Alors que le Ministre annonce le recrutement de 8000 assistants d’éducation, qu’en est-il dans les établissements ? Rien ! Cette mesure annoncée à grands renforts de communication se traduit par une autorisation donnée aux Rectorats de dépasser leur plafond d’emplois pour recruter des remplaçants aux absents pour cause de maladie. Concrètement aucun personnel en renfort.
Nous aurions pu continuer en parlant des mesures pour l’EPS, l’éducation prioritaire, la contractualisation, la mise en concurrence des élèves, des personnels et des établissements…
Cette fatigue des chefs d’établissement n’est donc pas l’unique conséquence de la Covid-19 : elle est intimement liée à la volonté actuelle de réduire les moyens des services publics, d’en saper les fondements.

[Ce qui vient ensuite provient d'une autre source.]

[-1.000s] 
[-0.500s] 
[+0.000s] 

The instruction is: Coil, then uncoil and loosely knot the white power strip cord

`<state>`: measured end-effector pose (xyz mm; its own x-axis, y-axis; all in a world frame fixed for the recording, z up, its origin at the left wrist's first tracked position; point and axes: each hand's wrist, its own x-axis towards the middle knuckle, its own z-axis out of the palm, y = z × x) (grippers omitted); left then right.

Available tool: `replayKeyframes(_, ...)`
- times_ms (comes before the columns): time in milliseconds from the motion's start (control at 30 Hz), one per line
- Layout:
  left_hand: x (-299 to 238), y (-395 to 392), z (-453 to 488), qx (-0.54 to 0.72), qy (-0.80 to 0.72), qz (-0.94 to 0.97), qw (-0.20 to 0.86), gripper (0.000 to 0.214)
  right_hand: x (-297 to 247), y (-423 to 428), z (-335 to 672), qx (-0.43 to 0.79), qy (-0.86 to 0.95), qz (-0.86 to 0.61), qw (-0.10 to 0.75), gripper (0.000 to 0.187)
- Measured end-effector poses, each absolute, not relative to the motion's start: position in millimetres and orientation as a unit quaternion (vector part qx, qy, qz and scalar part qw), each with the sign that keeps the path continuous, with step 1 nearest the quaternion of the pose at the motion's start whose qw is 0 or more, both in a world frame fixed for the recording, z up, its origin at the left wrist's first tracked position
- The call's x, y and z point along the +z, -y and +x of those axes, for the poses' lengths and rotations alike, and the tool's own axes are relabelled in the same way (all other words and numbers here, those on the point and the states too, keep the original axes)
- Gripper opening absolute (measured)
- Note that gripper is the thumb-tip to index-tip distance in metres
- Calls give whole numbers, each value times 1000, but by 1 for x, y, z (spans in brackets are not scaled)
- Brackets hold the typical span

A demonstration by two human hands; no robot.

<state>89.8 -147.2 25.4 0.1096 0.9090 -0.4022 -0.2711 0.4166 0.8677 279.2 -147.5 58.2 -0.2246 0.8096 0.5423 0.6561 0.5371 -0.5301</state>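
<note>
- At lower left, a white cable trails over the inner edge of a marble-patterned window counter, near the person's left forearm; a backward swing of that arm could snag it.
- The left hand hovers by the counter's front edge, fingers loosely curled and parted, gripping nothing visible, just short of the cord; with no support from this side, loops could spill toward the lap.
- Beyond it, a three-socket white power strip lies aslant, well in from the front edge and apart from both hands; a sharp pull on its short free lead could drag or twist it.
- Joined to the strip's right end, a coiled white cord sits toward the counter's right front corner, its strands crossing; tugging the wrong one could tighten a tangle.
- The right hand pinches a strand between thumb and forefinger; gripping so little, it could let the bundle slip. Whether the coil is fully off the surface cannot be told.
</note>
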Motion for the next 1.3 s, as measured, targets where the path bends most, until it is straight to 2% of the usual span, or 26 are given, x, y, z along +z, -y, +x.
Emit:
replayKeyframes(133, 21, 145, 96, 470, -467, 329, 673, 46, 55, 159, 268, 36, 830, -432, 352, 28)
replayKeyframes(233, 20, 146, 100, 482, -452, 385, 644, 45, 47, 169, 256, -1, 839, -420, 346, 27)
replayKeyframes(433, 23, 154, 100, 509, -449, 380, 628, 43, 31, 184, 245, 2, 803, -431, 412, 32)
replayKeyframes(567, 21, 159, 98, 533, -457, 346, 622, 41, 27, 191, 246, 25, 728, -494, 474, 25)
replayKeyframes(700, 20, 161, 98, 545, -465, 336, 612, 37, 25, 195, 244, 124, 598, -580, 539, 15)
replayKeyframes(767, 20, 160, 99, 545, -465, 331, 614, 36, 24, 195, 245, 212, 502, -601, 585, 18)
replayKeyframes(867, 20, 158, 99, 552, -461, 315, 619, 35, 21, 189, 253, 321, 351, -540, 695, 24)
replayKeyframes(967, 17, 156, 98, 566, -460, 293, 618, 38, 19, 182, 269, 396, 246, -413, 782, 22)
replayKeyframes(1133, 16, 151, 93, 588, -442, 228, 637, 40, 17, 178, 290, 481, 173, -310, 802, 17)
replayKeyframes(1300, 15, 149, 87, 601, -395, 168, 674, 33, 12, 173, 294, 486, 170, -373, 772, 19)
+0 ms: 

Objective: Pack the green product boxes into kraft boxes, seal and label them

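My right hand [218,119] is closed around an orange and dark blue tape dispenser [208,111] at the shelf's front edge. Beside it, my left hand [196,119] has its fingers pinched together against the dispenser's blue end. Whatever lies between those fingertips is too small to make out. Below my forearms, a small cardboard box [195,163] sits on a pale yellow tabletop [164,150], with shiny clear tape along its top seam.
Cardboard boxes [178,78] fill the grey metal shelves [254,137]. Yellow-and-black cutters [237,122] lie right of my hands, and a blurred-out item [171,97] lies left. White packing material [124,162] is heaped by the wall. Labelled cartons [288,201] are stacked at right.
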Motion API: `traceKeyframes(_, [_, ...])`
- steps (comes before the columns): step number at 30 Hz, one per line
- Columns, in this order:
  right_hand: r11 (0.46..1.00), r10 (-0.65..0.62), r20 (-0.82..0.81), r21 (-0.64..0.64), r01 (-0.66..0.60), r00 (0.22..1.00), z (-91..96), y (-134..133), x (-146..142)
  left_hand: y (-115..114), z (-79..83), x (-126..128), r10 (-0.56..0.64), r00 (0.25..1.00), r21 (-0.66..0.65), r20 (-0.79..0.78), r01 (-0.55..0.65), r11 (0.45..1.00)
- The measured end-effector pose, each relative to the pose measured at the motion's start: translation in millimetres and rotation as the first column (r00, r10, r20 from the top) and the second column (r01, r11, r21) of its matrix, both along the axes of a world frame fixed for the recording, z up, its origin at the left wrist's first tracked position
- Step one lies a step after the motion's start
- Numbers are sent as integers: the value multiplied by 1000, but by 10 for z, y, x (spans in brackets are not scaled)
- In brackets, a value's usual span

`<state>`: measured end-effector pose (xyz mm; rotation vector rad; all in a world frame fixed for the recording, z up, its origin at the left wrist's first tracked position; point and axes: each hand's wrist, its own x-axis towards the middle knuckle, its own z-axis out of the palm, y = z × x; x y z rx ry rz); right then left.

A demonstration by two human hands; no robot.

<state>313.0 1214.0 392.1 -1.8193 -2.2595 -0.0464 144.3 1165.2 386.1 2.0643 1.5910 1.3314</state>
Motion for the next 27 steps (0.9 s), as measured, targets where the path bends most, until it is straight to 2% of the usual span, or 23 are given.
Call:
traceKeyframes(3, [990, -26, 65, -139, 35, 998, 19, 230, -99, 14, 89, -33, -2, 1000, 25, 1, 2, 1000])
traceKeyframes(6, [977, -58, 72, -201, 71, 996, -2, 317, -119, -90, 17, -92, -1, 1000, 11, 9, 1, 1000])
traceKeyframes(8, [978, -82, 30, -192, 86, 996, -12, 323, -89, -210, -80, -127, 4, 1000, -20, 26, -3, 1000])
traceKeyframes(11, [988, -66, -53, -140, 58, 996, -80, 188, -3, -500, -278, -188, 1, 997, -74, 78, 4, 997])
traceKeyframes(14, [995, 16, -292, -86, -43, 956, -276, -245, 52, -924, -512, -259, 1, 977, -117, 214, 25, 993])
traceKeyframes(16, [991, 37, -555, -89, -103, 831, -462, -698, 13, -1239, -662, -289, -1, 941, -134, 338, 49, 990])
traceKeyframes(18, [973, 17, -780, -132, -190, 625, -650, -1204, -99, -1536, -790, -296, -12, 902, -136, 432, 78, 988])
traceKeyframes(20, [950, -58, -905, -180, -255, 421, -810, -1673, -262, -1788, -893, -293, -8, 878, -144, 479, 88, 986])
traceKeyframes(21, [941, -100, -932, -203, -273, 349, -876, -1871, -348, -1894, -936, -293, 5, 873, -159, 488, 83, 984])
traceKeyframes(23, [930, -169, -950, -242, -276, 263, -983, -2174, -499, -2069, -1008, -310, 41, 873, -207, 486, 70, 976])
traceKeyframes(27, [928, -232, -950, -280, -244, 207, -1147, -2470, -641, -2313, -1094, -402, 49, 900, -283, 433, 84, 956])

La stratégie engagée par le Ministre est de créer les dysfonctionnements pour justifier sa politique, elle met à mal « L’école de la confiance », qu’elle est censée mettre en œuvre. Pire : elle participe à la mise en question des services publics et de cette notion de confiance dans l’esprit de la nation et en cela même, cette politique constitue un danger pour le socle républicain. Il est indispensable de redonner force et crédit à l’Education Nationale, de reconstruire des relations respectueuses dans notre institution, de créer les conditions du bien-être, d’une écologie sociale et solidaire. Il en va de l’avenir de la jeunesse et de notre école.